(THE DATA)
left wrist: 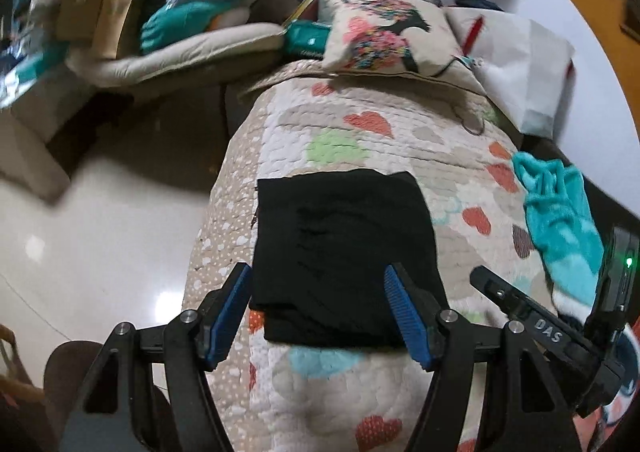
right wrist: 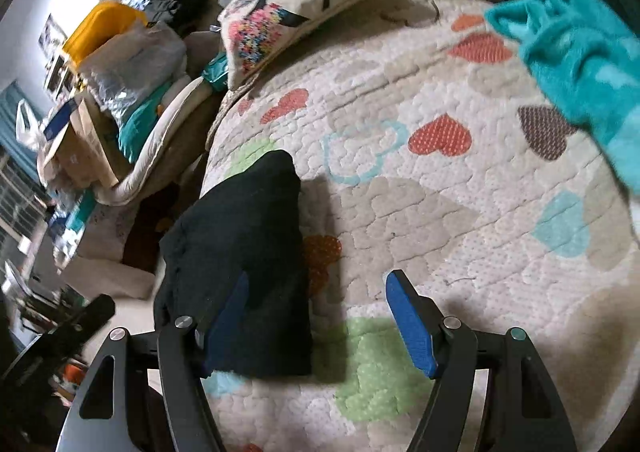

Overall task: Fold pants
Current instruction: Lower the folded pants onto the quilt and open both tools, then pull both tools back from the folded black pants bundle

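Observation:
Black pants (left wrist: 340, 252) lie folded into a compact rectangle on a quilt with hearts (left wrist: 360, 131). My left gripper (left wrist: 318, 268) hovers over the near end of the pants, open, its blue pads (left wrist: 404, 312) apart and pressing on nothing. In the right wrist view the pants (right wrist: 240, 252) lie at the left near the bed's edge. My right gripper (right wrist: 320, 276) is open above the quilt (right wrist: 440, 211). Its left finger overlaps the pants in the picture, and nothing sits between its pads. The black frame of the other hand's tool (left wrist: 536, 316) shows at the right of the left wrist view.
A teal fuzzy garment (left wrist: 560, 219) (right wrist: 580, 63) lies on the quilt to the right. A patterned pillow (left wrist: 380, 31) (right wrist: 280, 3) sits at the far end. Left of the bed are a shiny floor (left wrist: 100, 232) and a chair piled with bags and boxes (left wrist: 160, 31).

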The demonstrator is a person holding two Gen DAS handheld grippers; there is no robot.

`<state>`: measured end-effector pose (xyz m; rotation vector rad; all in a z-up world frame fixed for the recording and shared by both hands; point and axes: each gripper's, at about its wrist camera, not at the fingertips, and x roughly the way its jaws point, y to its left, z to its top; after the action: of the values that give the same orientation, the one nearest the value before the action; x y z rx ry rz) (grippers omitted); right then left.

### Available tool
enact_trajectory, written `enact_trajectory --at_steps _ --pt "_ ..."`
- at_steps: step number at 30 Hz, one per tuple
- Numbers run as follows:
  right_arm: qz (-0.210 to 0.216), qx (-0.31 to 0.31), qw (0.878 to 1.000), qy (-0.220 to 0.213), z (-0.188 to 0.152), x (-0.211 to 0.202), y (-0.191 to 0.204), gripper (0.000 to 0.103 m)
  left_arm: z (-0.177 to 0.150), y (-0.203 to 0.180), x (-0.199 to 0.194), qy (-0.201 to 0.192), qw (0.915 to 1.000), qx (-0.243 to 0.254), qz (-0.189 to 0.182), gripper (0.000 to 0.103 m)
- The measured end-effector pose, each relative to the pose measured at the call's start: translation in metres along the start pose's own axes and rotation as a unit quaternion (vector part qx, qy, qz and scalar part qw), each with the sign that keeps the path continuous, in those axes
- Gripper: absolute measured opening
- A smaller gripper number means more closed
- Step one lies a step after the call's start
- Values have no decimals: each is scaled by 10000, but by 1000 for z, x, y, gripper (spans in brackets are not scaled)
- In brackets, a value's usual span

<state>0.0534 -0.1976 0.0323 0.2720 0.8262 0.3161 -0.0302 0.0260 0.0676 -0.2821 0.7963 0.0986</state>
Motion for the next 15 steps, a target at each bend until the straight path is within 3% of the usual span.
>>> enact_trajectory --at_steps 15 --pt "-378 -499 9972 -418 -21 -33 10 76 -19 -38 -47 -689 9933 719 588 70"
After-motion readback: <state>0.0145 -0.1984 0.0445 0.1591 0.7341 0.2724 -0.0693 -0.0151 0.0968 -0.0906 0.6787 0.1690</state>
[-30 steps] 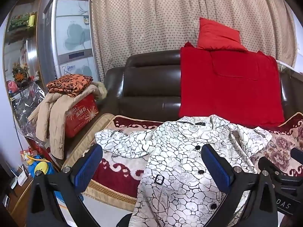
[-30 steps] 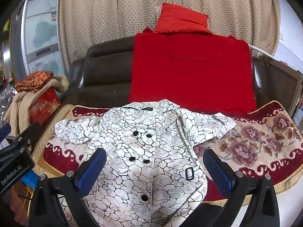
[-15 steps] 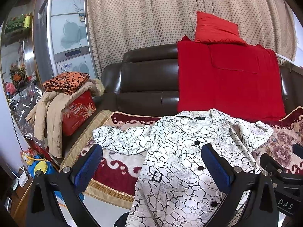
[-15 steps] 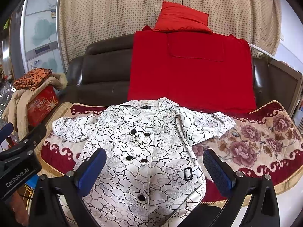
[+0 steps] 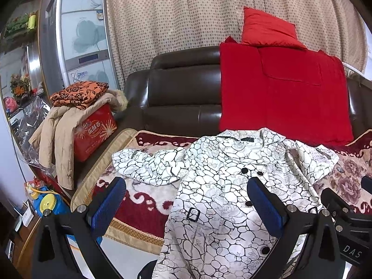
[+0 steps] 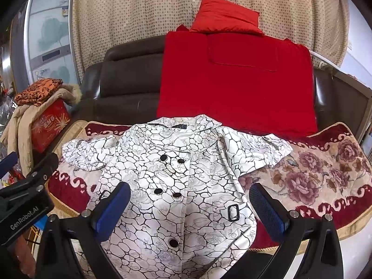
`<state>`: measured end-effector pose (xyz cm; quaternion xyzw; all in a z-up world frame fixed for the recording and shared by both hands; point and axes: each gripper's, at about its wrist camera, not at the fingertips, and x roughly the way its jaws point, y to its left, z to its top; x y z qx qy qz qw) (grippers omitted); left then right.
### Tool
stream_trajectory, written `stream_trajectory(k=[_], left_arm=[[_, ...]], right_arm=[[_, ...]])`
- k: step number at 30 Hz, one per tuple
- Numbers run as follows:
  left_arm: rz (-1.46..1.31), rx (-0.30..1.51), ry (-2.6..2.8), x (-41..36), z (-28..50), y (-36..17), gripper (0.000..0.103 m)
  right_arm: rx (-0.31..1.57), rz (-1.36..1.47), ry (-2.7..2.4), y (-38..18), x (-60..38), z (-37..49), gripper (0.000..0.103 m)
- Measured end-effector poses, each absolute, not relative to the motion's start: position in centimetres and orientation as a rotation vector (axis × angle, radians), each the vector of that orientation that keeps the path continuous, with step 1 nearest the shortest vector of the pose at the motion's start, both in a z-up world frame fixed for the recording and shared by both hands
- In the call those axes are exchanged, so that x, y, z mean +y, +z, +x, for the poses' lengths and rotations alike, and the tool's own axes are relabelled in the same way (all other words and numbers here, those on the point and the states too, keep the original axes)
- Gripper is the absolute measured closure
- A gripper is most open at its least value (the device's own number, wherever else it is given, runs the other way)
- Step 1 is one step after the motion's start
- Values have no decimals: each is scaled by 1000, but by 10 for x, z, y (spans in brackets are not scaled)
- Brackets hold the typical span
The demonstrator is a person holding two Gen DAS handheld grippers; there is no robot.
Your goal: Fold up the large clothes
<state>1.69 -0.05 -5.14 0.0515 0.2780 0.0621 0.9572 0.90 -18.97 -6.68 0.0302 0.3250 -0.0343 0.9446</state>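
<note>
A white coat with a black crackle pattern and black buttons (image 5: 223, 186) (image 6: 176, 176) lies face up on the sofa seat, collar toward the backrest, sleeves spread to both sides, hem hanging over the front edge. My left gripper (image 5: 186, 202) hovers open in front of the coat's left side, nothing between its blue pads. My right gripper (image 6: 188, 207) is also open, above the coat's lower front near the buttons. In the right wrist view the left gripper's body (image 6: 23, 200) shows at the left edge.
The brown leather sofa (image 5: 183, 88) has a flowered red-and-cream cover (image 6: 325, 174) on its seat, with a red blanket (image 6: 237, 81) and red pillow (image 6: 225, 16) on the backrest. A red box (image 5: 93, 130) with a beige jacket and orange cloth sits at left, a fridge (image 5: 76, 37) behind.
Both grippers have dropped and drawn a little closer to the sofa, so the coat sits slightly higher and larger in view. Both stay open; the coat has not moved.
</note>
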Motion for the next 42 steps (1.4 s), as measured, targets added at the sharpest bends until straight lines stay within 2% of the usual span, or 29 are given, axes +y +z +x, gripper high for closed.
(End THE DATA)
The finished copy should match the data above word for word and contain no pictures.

#### [FINISHED EXERCISE]
left wrist: 
right wrist: 

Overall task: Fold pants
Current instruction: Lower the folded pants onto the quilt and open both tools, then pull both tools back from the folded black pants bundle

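Observation:
Black pants (left wrist: 340, 252) lie folded into a compact rectangle on a quilt with hearts (left wrist: 360, 131). My left gripper (left wrist: 318, 268) hovers over the near end of the pants, open, its blue pads (left wrist: 404, 312) apart and pressing on nothing. In the right wrist view the pants (right wrist: 240, 252) lie at the left near the bed's edge. My right gripper (right wrist: 320, 276) is open above the quilt (right wrist: 440, 211). Its left finger overlaps the pants in the picture, and nothing sits between its pads. The black frame of the other hand's tool (left wrist: 536, 316) shows at the right of the left wrist view.
A teal fuzzy garment (left wrist: 560, 219) (right wrist: 580, 63) lies on the quilt to the right. A patterned pillow (left wrist: 380, 31) (right wrist: 280, 3) sits at the far end. Left of the bed are a shiny floor (left wrist: 100, 232) and a chair piled with bags and boxes (left wrist: 160, 31).
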
The demonstrator is a person holding two Gen DAS handheld grippers; there is no robot.

`<state>`: measured end-effector pose (xyz m; rotation vector rad; all in a z-up world frame fixed for the recording and shared by both hands; point and axes: each gripper's, at about its wrist camera, not at the fingertips, and x roughly the way its jaws point, y to its left, z to its top; after the action: of the values that give the same orientation, the one nearest the value before the action; x y z rx ry rz) (grippers omitted); right then left.

### Available tool
enact_trajectory, written `enact_trajectory --at_steps _ --pt "_ ..."`
- at_steps: step number at 30 Hz, one per tuple
- Numbers run as follows:
  right_arm: qz (-0.210 to 0.216), qx (-0.31 to 0.31), qw (0.878 to 1.000), qy (-0.220 to 0.213), z (-0.188 to 0.152), x (-0.211 to 0.202), y (-0.191 to 0.204), gripper (0.000 to 0.103 m)
  left_arm: z (-0.177 to 0.150), y (-0.203 to 0.180), x (-0.199 to 0.194), qy (-0.201 to 0.192), qw (0.915 to 1.000), qx (-0.243 to 0.254), qz (-0.189 to 0.182), gripper (0.000 to 0.103 m)
- The measured end-effector pose, each relative to the pose measured at the call's start: translation in metres along the start pose's own axes and rotation as a unit quaternion (vector part qx, qy, qz and scalar part qw), each with the sign that keeps the path continuous, in those axes
- Gripper: absolute measured opening
- A smaller gripper number means more closed
- Step one lies a step after the call's start
- Values have no decimals: each is scaled by 10000, but by 1000 for z, x, y, gripper (spans in brackets are not scaled)
- In brackets, a value's usual span

<state>0.0534 -0.1976 0.0323 0.2720 0.8262 0.3161 -0.0302 0.0260 0.0676 -0.2821 0.7963 0.0986</state>
Motion for the next 15 steps, a target at each bend until the straight path is within 3% of the usual span.
>>> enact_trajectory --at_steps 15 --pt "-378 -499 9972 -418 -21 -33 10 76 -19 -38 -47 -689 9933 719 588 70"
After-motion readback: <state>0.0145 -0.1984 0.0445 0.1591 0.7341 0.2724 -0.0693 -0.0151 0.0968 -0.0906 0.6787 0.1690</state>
[-30 steps] 
[-30 steps] 
[-15 steps] 
[-15 steps] 
[+0 steps] 
[+0 steps] 
`<state>`: measured end-effector pose (xyz cm; quaternion xyzw; all in a z-up world frame fixed for the recording and shared by both hands; point and axes: each gripper's, at about its wrist camera, not at the fingertips, and x roughly the way its jaws point, y to its left, z to its top; x y z qx qy qz qw) (grippers omitted); left then right.
### Tool
stream_trajectory, written `stream_trajectory(k=[_], left_arm=[[_, ...]], right_arm=[[_, ...]])`
- k: step number at 30 Hz, one per tuple
- Numbers run as follows:
  left_arm: rz (-1.46..1.31), rx (-0.30..1.51), ry (-2.6..2.8), x (-41..36), z (-28..50), y (-36..17), gripper (0.000..0.103 m)
  right_arm: rx (-0.31..1.57), rz (-1.36..1.47), ry (-2.7..2.4), y (-38..18), x (-60..38), z (-37..49), gripper (0.000..0.103 m)
- Measured end-effector poses, each absolute, not relative to the motion's start: position in centimetres and orientation as a rotation vector (axis × angle, radians), each the vector of that orientation that keeps the path continuous, with step 1 nearest the shortest vector of the pose at the motion's start, both in a z-up world frame fixed for the recording and shared by both hands
- In the call those axes are exchanged, so that x, y, z mean +y, +z, +x, for the poses' lengths and rotations alike, and the tool's own axes are relabelled in the same way (all other words and numbers here, those on the point and the states too, keep the original axes)
- Gripper is the absolute measured closure
- A gripper is most open at its least value (the device's own number, wherever else it is given, runs the other way)
- Step 1 is one step after the motion's start
- Values have no decimals: each is scaled by 1000, but by 10 for x, z, y (spans in brackets are not scaled)
- Brackets hold the typical span
The demonstrator is a person holding two Gen DAS handheld grippers; there is no robot.
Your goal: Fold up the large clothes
<state>1.69 -0.05 -5.14 0.0515 0.2780 0.0621 0.9572 0.90 -18.97 -6.68 0.0302 0.3250 -0.0343 0.9446</state>
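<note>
A white coat with a black crackle pattern and black buttons (image 5: 223, 186) (image 6: 176, 176) lies face up on the sofa seat, collar toward the backrest, sleeves spread to both sides, hem hanging over the front edge. My left gripper (image 5: 186, 202) hovers open in front of the coat's left side, nothing between its blue pads. My right gripper (image 6: 188, 207) is also open, above the coat's lower front near the buttons. In the right wrist view the left gripper's body (image 6: 23, 200) shows at the left edge.
The brown leather sofa (image 5: 183, 88) has a flowered red-and-cream cover (image 6: 325, 174) on its seat, with a red blanket (image 6: 237, 81) and red pillow (image 6: 225, 16) on the backrest. A red box (image 5: 93, 130) with a beige jacket and orange cloth sits at left, a fridge (image 5: 76, 37) behind.
Both grippers have dropped and drawn a little closer to the sofa, so the coat sits slightly higher and larger in view. Both stay open; the coat has not moved.
</note>
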Motion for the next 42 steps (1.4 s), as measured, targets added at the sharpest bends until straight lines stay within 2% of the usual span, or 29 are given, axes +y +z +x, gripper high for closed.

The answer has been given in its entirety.